La salvezza nel suo idillio quasi virgiliano accoglie la freschezza e i dubbi dell’età più giovane. Le poesie raccolte furono scritte intorno agli anni ottanta. Anche in questi versi, come in Lezioni di respiro, si fondono l’ideale oraziano dell’otium e il ripiegamento nel privato con un autentico attaccamento alla vita e alla natura. Gli oggetti divengono numinosi in una sorta di panteismo religioso, di misticismo materialista che in qualche misura richiama lo spirito rinascimentale o il deus sive natura spinoziano. Il poeta fa passare su di sé la natura, le specie sensibili che afferrano e tirano: «per la misera mica / la formica ritesse / i suoi percorsi: mai varia / la sua vita; non cosa inerte / l’attira o morta o dolorosa»; e la ridda vorticosa degli uccelli: la rondine, l’upupa “calunniata e bellissima”, le tortore brune, i gabbiani, i cormorani, gli storni, l’ortensia intristita: «il suo cauto fiorire accanto al pino / nano è come l’amore», la magnolia in tutto il suo fulgore nella poesia Piccola elegia notturna dedicata alla figlia Laura. Ma in questa magia “bruniana” di natura operosa e umani abbracci, non c’è salvezza possibile: «non c’è salvezza qui, / non è quest’ansia importuna / e mai paga che può salvarti / né colmare il tuo vuoto poi che sai / come si muoia e nel- / l’aria immobile poco / abbia scampo».

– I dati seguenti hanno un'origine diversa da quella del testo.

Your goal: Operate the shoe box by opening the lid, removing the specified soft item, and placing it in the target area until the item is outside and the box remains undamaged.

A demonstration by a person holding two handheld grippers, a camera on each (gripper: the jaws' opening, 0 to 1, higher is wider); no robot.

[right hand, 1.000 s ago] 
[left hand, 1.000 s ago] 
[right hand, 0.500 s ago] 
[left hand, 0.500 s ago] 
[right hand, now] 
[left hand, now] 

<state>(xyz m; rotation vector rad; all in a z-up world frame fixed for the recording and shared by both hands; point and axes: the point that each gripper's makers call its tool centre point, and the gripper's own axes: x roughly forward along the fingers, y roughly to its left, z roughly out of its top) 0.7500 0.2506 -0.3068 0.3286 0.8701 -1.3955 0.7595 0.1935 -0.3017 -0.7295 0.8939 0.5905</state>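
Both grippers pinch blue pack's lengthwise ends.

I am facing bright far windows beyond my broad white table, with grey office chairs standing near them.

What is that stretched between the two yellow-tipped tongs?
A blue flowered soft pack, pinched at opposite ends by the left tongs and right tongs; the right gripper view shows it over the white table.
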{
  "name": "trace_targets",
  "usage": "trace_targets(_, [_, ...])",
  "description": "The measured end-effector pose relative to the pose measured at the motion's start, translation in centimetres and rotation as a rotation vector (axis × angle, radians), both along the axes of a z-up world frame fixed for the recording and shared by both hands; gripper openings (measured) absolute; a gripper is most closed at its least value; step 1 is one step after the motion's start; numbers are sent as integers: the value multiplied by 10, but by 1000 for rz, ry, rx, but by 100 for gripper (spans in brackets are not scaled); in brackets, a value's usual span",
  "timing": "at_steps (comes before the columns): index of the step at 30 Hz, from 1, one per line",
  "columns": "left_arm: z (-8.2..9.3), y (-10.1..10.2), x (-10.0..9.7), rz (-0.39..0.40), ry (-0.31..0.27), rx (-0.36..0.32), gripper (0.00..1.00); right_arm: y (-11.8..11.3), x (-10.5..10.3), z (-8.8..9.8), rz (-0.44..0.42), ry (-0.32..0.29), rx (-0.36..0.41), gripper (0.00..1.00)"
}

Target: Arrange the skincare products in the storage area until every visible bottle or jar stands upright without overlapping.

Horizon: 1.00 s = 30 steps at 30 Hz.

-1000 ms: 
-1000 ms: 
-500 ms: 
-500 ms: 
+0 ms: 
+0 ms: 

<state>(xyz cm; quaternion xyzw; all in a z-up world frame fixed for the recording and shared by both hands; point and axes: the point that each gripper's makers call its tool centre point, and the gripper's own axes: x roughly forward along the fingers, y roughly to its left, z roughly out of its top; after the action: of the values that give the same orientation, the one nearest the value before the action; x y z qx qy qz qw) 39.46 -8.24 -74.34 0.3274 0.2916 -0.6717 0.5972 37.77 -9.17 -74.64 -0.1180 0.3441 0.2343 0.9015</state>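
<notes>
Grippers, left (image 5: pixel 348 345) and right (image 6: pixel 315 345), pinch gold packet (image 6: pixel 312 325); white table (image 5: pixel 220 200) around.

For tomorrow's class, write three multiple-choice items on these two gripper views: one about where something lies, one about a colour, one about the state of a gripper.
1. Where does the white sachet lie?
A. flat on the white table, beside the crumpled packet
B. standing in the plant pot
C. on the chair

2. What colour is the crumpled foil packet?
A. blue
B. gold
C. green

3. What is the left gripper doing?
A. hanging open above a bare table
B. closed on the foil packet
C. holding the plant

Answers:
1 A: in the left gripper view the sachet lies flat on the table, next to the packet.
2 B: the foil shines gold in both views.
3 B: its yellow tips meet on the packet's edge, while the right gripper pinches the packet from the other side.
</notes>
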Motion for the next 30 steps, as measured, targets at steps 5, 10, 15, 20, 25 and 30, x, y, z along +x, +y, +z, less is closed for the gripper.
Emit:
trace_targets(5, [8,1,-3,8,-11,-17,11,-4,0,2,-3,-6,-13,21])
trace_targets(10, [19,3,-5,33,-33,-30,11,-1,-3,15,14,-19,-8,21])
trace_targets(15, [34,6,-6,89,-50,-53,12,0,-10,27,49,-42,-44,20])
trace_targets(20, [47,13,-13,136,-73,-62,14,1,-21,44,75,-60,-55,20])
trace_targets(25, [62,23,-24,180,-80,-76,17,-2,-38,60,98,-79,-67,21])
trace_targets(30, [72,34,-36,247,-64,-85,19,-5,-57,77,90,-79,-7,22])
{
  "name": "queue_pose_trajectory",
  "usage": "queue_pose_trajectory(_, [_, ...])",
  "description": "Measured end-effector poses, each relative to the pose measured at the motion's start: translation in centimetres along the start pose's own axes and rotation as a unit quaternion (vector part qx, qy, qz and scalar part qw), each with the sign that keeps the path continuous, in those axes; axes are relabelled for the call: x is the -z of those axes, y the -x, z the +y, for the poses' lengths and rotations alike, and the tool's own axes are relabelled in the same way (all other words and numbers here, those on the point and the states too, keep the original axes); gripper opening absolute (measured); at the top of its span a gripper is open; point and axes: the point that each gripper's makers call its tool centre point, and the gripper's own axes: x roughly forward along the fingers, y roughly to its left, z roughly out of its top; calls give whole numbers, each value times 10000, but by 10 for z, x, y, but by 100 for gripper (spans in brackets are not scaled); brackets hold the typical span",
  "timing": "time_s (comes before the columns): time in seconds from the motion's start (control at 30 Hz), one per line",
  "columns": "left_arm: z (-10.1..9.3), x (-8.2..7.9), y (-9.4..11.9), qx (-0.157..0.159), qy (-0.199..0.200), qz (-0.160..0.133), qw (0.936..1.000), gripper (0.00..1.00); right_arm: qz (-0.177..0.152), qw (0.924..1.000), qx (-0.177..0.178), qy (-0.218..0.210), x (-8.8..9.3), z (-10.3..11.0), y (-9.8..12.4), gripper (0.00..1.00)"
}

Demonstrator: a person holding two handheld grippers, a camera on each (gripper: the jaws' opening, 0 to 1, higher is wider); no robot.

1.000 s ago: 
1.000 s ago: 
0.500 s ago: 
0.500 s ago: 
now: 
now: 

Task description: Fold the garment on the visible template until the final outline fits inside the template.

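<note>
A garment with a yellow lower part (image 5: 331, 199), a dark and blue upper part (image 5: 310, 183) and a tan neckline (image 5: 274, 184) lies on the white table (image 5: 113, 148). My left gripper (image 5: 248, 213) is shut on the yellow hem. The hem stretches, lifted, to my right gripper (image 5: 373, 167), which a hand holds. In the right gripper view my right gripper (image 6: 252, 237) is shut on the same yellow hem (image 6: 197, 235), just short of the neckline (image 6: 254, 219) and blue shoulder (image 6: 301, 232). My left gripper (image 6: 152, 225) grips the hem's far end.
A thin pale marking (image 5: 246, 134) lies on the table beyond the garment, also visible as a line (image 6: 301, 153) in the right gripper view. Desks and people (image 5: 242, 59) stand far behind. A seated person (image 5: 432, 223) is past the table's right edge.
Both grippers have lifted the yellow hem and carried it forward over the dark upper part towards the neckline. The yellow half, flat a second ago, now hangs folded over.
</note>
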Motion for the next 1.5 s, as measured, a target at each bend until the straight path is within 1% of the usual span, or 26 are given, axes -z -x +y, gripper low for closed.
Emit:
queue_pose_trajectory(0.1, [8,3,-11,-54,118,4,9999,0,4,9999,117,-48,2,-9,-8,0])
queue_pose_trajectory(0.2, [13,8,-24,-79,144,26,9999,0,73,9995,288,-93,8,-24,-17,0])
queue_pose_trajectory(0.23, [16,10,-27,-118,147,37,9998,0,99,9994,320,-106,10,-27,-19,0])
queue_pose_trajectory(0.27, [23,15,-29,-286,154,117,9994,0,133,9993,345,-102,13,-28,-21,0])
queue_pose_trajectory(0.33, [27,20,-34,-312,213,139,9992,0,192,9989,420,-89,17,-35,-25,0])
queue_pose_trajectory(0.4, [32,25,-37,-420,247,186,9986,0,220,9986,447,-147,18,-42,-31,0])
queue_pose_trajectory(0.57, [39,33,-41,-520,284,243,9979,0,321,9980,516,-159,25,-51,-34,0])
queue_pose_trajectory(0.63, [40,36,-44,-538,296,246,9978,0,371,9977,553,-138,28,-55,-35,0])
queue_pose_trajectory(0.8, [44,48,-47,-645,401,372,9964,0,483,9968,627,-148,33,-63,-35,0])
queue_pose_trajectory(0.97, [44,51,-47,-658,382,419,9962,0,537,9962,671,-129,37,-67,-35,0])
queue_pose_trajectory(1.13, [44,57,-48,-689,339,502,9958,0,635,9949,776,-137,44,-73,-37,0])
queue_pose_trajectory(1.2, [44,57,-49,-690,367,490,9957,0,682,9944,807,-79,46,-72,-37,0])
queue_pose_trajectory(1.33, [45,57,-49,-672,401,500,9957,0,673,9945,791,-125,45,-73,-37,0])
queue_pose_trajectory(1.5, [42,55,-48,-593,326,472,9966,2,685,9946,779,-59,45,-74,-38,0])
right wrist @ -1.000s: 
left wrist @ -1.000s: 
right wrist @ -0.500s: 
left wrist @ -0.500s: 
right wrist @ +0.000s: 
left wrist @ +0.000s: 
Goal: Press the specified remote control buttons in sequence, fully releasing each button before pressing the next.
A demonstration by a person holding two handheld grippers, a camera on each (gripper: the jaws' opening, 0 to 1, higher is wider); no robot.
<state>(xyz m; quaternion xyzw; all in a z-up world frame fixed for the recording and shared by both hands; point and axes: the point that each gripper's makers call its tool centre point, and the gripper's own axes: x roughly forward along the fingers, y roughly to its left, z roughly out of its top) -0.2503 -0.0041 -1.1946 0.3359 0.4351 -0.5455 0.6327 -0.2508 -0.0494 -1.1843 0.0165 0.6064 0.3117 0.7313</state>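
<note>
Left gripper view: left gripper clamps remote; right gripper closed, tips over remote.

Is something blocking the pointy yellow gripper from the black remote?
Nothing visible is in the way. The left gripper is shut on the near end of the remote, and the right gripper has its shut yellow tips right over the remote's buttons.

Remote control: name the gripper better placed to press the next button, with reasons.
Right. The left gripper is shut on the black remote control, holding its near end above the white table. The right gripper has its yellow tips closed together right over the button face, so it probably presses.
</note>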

Ne Le ore dorate l’inquietudine e il pessimismo sembrano placarsi lasciando spazio al canto d’amore delicato e sensuale. Il poeta contempla l’enigma e trae nutrimento dall’amore coniugale che non è “l’anestetico dei versi” (Lezioni di respiro) come in gioventù gli veniva di pensare, ma intima connessione con la felicità poetica. La fenice dell’amore che coniuga “la vertigine del desiderio con quella tenerezza frutto dell’abitudine” batte l’aria con ali nuove in questi sette canti che corrispondono a sette lustri della sua vita coniugale. Dischiude e rivela i suoi contenuti di una valenza assai più che estetica: emozione e ragione diventano una cosa sola; esplode la dolcezza degli incontri vissuti con un ritmo che va dall’antica innocenza a un’altra innocenza, conquistata attraverso la sofferenza, il dolore, la vita. Sgranano le assenze. I vuoti perdono i loro contorni. Il poeta palesa quel sentimento che ciascuno di noi ha inciso nel proprio silenzio, come su pietra, e che nessuna mano, neppure quella del Tempo, può scalfire. «Qui dove ridente una voce / bambina in quest’ora di grazia in quest’aria / accesa risveglia il ricordo luminoso che più / e più vero rivive e aspettando il tuo ritorno / io scrivo questi versi, la magnolia sorveglia / l’idillio la severa volontà del nostro amore / di resistere e salvarsi, con speranza la guardo / svolare ignara nel sole e solitaria silenziosa- / mente presto allontanarsi, la piccola farfalla».